Maryam’s marriage proposal was the reason that Aisha came out of the mental sickness. Maryam was going to marry Khalid’s childhood friend Zayn. Zayn worked as a computer operator in Dubai and after their marriage Maryam was going to join the business school again to complete her studies.

After Maryam’s marriage, Aisha and Zayn’s mother Raffia lived together and Maryam went to business school. Happiness was spreading through the fields and the laughter was brightening the dull faces. As the summer converted into autumn and into winter and finally spring, new buds bloomed and brought happiness. Maryam completed her studies and was back to village living with her mother and mother in law. Maryam was going to Dubai with her husband and establishing her industry in Dubai.

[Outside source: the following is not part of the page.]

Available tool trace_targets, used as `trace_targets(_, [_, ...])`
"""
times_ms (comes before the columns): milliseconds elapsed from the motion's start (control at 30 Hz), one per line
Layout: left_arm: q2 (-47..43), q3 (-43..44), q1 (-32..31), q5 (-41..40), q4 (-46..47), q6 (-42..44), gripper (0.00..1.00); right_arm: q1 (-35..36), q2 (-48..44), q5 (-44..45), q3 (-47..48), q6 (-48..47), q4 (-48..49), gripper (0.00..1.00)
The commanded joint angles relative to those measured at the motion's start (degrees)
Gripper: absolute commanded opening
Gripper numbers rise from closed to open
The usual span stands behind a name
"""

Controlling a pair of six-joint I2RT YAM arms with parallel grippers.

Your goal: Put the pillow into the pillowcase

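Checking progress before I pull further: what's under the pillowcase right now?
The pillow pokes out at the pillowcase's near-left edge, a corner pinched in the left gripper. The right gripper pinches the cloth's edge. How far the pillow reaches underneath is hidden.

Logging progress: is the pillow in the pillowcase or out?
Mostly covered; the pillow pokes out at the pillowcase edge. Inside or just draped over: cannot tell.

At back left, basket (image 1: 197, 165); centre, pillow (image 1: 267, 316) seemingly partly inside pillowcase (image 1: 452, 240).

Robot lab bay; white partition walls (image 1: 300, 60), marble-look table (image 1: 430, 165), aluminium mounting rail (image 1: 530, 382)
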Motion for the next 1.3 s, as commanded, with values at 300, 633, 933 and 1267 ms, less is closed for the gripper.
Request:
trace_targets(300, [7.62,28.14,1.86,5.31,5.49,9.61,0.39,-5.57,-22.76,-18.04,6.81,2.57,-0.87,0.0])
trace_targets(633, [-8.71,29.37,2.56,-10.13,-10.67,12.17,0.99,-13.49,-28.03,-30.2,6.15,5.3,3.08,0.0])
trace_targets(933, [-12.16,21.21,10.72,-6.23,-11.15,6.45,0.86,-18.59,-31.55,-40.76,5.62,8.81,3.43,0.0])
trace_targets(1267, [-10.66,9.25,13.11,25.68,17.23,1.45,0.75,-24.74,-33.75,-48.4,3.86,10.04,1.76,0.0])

When Maryam left for Dubai, she told her mother that she will take her to Dubai forever. In the evening, when two ladies were having tea, a news came flying through the air that an airplane going to Dubai crashed and all the passengers were dead. Hearing this news Raffia died of heart attack and Aisha didn’t believe that her daughter is no more. Mental sickness regained her and she believed that happiness was never meant for her. The sickness made her remember all the sorrows, pain, and fear of losing everyone. Every morning Aisha goes in search of Karim, Khalid, Maryam and Zayn. She walks miles till her feet puff up. Whenever Aisha see a young boy and a girl, she asks them about Khalid and Maryam. The dream of having happy family touched the dust slowly and softly. Aisha Begum is going to find her family till the last breath of her life and may be one day in the after world she will meet her family.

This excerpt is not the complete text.